Lukacs‘s The Theory of the Novel (1916), written during the final years before the First World War, is an approach to literature that is deeply indebted to Hegel, and especially Hegel’s aesthetics. It is a pessimistic work, focusing on the way in which the novel deals with the meaninglessness of the contemporary social world. Lukacs describes the social world as confronting its members as a ‘second nature’ of senseless conventions, so that they are, paradoxically, homeless in the world that should be their home. The Theory of the Novel is therefore, in all but name, a theorisation of alienation. The great novel copes with this, not by attempting to impose meaning upon a meaningless world, but by being an art form that is grounded in process (rather than the presentation of a finished product), so that the search for meaning comes to express the absence of meaning and the failure of that search.

If The Theory of the Novel laments the loss of a meaningful human community (represented by ancient Greece), or human society as a ‘totality’, Lukacs’s great work in Marxist philosophy, History and Class Consciousness (1922), finds this totality in the communist revolution. The communist revolution gives the world back to humanity. The world is once again meaningful, and the Communist Party is then credited with the task of leading the proletariat to its destiny as — in Hegelian terminology – the subject-object of history. That is to say that the proletariat, once fully conscious of their place in history, will be able to make history as they please, rather than being controlled by the external force of’second nature’.

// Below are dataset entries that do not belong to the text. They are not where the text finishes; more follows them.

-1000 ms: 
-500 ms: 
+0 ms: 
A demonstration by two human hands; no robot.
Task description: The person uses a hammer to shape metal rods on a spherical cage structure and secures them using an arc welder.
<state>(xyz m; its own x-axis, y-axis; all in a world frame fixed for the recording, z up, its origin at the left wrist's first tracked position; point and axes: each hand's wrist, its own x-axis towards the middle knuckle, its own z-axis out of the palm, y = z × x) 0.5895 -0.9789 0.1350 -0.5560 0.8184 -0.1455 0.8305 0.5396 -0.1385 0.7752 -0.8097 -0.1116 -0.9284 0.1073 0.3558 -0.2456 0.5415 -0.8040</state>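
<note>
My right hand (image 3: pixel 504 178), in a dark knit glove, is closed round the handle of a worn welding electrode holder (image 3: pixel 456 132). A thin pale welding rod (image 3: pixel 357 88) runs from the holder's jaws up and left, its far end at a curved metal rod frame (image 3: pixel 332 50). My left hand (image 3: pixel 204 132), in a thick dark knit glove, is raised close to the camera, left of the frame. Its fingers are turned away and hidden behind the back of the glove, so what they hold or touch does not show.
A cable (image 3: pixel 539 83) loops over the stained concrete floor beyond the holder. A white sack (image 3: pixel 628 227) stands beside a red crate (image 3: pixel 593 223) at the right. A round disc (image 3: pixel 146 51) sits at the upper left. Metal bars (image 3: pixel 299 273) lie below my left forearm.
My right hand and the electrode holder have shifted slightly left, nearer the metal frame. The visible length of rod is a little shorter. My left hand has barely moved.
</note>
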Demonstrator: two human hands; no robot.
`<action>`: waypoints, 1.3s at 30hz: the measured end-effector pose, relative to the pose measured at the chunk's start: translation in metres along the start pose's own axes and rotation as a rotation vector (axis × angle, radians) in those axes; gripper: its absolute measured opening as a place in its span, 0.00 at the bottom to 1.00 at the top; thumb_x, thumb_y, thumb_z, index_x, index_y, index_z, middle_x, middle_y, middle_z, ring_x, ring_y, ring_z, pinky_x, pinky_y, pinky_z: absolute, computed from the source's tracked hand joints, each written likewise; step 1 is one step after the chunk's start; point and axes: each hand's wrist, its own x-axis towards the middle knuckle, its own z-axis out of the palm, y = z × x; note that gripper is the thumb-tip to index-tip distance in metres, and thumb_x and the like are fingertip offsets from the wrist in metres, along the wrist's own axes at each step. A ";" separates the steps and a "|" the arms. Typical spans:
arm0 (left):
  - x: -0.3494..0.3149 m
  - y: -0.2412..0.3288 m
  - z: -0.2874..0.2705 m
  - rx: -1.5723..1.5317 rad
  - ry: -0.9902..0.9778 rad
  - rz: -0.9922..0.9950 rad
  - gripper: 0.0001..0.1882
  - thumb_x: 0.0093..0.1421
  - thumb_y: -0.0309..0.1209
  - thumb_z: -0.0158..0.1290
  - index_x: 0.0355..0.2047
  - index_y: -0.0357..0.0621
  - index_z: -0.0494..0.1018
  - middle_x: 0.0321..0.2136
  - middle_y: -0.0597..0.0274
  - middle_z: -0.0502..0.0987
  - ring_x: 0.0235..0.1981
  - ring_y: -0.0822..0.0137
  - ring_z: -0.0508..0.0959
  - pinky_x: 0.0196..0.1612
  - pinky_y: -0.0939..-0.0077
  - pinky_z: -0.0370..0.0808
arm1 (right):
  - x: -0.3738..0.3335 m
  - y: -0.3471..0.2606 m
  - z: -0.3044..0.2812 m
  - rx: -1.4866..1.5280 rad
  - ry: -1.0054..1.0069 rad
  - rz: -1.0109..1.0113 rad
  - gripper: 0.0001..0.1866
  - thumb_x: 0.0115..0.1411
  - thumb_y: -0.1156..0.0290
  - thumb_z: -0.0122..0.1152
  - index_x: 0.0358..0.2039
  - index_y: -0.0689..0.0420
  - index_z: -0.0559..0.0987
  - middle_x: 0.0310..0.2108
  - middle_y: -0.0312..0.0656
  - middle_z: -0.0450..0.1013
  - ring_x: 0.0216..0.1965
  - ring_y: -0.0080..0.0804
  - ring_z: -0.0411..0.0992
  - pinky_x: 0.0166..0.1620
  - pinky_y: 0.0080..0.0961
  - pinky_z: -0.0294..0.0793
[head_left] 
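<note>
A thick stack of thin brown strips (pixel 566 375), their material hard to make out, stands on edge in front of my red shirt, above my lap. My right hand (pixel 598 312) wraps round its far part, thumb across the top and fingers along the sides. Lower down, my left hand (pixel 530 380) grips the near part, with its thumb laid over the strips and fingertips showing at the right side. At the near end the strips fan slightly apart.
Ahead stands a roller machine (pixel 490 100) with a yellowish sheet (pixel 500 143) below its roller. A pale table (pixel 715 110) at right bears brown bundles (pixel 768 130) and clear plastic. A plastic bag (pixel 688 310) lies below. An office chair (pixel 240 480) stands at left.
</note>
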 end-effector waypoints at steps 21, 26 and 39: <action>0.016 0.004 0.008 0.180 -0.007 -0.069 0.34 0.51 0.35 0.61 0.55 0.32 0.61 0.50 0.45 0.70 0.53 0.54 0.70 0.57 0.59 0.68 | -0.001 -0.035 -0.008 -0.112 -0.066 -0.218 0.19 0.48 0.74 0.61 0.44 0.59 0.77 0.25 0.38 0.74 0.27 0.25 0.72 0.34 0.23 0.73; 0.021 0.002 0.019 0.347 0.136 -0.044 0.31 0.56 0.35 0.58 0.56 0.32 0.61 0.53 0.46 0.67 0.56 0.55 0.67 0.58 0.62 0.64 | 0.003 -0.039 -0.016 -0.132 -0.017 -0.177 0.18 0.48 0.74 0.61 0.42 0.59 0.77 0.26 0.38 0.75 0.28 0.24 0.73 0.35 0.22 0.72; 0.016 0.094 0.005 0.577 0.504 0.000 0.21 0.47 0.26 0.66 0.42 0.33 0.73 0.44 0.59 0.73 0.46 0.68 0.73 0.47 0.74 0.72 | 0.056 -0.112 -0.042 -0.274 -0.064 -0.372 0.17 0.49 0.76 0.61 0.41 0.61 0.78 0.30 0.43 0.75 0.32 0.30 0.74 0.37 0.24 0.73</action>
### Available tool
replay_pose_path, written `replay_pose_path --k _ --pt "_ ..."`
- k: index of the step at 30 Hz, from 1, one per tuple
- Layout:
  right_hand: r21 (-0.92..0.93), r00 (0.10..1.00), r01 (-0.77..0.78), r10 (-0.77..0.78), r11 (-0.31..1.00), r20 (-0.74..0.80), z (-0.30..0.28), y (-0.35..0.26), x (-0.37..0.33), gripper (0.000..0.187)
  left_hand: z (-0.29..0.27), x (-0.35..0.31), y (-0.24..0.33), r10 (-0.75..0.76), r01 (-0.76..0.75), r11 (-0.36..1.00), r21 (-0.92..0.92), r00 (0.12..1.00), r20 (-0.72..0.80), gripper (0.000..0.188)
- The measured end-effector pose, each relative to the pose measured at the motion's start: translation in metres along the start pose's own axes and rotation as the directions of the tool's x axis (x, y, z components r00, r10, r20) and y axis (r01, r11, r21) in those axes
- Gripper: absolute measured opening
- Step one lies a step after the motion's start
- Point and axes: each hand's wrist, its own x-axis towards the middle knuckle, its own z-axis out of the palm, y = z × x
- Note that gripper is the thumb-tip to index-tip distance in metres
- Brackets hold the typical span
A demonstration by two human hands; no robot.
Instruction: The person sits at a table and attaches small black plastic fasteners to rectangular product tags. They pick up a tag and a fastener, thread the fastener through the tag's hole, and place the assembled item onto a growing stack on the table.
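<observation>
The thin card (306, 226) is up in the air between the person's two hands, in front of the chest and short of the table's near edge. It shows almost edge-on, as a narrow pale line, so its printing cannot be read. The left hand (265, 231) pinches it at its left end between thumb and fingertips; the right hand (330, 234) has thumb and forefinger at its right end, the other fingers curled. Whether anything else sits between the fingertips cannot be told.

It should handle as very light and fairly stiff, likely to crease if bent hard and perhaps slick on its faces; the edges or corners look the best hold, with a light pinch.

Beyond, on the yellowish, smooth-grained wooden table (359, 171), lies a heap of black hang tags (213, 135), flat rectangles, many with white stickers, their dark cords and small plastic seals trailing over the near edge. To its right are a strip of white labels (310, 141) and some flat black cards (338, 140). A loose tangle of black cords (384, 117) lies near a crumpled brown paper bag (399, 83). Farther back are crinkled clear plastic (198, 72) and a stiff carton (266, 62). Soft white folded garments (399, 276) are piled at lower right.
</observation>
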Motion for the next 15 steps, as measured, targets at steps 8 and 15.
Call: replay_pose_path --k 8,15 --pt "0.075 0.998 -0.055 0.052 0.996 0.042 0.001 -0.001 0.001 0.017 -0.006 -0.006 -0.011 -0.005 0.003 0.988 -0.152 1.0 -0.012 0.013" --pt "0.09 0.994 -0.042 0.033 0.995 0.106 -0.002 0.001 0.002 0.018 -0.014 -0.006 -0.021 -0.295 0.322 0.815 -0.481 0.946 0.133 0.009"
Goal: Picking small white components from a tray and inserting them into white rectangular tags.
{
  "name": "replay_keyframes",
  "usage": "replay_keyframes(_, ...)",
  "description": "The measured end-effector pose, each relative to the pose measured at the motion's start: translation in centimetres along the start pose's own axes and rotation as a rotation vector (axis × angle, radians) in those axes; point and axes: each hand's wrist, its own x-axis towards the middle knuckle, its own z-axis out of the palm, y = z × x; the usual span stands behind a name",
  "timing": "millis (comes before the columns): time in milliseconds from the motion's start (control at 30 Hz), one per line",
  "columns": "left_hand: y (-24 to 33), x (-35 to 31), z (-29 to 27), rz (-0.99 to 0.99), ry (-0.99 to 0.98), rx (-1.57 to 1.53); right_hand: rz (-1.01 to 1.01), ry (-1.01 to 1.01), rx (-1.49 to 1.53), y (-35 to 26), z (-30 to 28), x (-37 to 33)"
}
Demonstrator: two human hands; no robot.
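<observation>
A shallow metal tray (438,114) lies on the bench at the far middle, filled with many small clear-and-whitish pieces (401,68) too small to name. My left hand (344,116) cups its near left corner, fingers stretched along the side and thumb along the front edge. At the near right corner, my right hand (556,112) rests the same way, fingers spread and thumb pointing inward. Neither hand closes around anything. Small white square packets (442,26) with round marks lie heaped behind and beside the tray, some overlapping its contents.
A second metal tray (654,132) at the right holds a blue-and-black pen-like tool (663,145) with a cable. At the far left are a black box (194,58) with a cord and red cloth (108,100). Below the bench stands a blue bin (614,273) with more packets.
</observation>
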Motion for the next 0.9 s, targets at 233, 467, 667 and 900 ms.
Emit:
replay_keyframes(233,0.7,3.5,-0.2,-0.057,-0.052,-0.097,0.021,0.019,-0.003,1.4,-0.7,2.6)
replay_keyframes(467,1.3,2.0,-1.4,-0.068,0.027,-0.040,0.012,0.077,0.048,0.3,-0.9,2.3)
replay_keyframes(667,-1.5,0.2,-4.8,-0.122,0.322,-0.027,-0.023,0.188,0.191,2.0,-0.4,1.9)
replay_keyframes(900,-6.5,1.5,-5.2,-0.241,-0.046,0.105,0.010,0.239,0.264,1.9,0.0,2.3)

In addition to this theorisation of revolution, which gives it its optimism, the book also provides an analysis of the failures and contradictions of capitalism, most particularly the elaboration of Marx’s theory of commodity fetishism alongside Max Weber’s account of bureaucracy, into a theory of reification (Verdinglichung) that provides an explanation of the economic and political mechanisms that underpin and generate second nature. Marx had provided an analysis of the process by which relationships between human beings (i.e. the meetings of human beings in commercial exchange in the market) take on  the appearance of relationships between things (such that the relationships between humans come to be governed by the properties — and particularly the economic values — that appear to be inherent to the commodities exchanged). For Lukacs this inversion is manifest in all social relations (and not merely in the economy), as in an increasingly rationalised and bureaucratic society, that which is qualitative, unique and subjective in human relationships is lost, as they are governed according to the purely quantitative concerns of the bureaucrat and the manager.

Finally, the book is also a rereading of the German idealist tradition in philosophy. The limitations and contradictions found in the work of Kant and Hegel, and not interpreted as the weaknesses of Kant and Hegel as individual thinkers, rather as Kant and Hegel taking the thought of their age to its limits (and thus to the point at which it breaks down). The thinker is thus seen as being conditioned by his or her age, and contradictions in thought reflect conditions in the economic base. Such an approach to intellectual and cultural products is of enormous influence on the analyses of art and culture carried out by other Western Marxists, such as Horkheimer and Adorno.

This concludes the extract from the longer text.